È una domanda estremamente importante perché nel percorso di accettazione il concetto di casa è una delle cose che mi ha tormentato di più. Perché non mi sono mai arreso all’idea che la fotografia della mia vita dovesse avere sempre cento pezzi sparsi per il mondo e pensavo che fosse l’ennesimo segnale di grande imperfezione. Poi ho capito che invece che perdere tempo a guardare gli svantaggi della propria condizione forse conviene iniziare a contare le cose per le quali si è grati. E oggi è faticoso sì, pensare di dover passare Natale con la mia famiglia dovendo fare 15 ore di volo ma si fa. Lo so che mia madre soffre la mia lontananza però mio padre dice sempre una cosa che mi commuove: “Ca**o, ho un figlio di 40 anni e per la prima volta lo vedo felice. E nonostante la lontananza, questo mi basta”.

Credo che tu abbia toccato delle parti sensibili e comuni a molti, che in fondo però appartengono solo a te. Ti chiedo allora a chi servirà di più questo docufilm, a te o a chi lo vedrà?

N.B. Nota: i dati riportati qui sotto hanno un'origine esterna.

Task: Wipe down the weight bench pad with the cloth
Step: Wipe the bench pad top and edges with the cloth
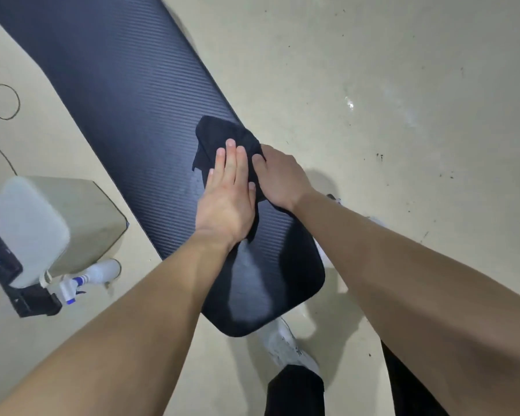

Io consiglio a tutti di liberarsi e di abbracciare le fragilità perché si vive meglio. C’è una frase di Battisti e Mogol della canzone Nessun dolore, che dice ‘l’applauso per sentirsi importante, per quale gente’. Se ti applaudono per una cosa che stai mettendo in scena senza crederci, quanto vale quell’applauso? Pensa agli ultimi giorni, alla cascata infinita di meravigliose dediche a Gigi Proietti, all’amore che la gente gli sta donando. La qualità di quell’applauso è inequivocabile.